Nitrite (NO(2)(-)) is a central intermediate in the nitrogen metabolism of microorganisms and plants, and is used as a cytotoxin by macrophages as part of the innate immune response. The bacterial membrane protein NirC acts as a specific channel to facilitate the transport of nitrite anions across lipid bilayers for cytoplasmic detoxification. Despite NirC's importance in nitrogen metabolism and in the pathogenicity of enteric bacteria, available biochemical data are scarce. Here we present a functional and structural characterization of NirC from Salmonella typhimurium by lipid bilayer electrophysiology and X-ray crystallography. NirC is a pentameric member of the formate/nitrite transporter family of membrane proteins that operates as a channel with high conductance.
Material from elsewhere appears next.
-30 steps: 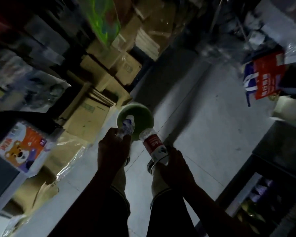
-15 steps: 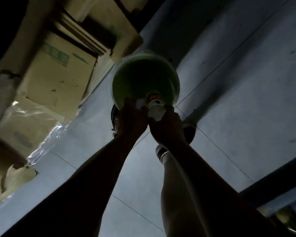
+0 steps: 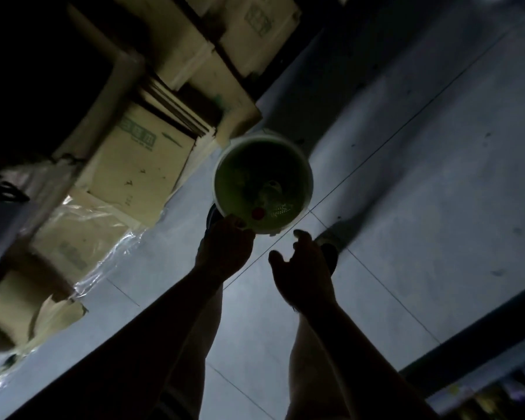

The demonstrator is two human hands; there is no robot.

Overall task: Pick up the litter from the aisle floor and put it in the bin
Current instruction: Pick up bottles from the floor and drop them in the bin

Single-channel measurements reveal fast and slow gating events but, in contrast to the related FocA formate channel, no pH-dependent gating. A 2.4A crystal structure of NirC at pH 5 shows similarity to FocA and aquaporins, but lacks the structural asymmetry observed in the formate channel at similarly low pH. Resolved water molecules in the protomers suggest a transport mechanism that also permits a facultative NO(2)(-)/H(+) symport.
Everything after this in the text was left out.